_About this task_: Would you please copy the part of the material below that opens with the line containing "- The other" and closes with the line containing "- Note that"? Copy it exactly, and only it.

BEGIN Supplied material

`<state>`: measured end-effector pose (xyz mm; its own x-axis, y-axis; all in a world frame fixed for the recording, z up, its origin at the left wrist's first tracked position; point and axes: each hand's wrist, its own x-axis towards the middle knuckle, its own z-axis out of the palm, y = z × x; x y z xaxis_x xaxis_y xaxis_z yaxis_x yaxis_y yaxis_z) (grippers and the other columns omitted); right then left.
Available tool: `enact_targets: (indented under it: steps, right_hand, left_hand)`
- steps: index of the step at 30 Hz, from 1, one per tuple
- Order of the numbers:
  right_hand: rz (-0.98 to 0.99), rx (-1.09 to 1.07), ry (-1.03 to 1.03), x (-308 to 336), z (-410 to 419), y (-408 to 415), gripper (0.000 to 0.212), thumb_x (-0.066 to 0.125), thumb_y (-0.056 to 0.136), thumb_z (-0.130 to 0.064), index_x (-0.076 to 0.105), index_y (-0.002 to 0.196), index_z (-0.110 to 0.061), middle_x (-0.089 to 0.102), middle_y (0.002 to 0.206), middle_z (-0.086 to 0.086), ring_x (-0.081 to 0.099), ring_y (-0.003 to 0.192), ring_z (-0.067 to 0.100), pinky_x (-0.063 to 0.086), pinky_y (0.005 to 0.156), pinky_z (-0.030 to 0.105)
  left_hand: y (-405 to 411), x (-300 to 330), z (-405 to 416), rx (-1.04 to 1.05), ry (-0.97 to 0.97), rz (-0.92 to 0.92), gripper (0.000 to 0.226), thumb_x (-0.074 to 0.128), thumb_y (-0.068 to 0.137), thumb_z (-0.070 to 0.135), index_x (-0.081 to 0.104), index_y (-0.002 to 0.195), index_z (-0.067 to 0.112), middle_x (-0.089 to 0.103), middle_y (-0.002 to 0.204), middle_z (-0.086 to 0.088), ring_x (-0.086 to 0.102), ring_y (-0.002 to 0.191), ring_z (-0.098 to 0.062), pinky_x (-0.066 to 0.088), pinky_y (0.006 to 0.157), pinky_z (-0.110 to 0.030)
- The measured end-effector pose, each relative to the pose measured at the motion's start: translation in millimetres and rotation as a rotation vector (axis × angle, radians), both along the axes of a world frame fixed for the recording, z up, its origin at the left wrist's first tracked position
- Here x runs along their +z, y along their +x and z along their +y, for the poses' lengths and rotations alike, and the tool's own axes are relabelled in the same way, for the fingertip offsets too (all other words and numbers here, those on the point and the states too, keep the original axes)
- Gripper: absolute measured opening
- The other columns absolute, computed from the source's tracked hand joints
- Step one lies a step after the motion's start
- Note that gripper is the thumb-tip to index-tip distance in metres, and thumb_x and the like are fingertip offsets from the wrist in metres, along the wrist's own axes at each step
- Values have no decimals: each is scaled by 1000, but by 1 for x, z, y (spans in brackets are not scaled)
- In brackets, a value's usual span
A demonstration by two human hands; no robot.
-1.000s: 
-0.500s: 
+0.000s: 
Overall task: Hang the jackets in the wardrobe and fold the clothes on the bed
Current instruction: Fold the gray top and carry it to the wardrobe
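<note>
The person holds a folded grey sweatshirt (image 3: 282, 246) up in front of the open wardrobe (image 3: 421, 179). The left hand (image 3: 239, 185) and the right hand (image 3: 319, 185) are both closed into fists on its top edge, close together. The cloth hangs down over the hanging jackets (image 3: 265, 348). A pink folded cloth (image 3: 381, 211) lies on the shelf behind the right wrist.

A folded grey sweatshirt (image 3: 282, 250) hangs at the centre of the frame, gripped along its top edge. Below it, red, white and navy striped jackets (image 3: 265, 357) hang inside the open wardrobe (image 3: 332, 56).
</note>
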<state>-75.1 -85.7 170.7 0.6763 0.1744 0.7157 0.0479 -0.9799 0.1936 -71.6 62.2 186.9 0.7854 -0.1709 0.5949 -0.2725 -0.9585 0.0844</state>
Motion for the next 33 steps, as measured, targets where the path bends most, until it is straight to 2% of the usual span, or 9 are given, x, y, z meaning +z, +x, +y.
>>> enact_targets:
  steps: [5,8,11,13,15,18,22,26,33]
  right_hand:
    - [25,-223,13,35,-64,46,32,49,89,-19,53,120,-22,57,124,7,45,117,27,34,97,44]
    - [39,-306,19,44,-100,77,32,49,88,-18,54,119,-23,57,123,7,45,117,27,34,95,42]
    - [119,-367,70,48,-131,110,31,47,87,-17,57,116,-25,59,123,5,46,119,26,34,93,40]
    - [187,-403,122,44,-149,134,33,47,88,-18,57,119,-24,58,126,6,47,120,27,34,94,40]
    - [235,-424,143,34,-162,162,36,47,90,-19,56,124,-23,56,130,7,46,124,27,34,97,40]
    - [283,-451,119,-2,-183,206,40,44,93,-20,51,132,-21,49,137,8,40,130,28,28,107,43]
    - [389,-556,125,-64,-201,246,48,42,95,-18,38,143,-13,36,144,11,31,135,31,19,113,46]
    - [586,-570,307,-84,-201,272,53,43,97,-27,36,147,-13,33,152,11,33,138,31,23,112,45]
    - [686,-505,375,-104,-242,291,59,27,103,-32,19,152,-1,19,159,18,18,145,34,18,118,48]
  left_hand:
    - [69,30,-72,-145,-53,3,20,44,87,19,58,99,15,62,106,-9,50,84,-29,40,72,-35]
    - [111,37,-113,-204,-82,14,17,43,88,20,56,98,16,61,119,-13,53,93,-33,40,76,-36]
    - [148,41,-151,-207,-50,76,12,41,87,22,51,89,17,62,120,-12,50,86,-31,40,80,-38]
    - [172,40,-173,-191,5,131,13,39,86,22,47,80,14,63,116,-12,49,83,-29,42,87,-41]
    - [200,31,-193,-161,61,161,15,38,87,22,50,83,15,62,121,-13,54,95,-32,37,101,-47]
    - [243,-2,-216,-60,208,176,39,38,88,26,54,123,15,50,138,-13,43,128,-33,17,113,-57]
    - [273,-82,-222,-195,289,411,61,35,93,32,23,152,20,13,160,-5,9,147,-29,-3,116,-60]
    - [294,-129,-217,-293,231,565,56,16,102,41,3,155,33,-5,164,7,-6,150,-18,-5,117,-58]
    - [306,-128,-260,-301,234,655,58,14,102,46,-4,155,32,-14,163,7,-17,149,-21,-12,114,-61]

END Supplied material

_Task response_:
- The other columns absolute, computed from the source's tracked hand joints
- Step one lies a step after the motion's start
- Note that gripper is the thumb-tip to index-tip distance in metres, and thumb_x and the like are fingertip offsets from the wrist in metres, along the wrist's own axes at each step

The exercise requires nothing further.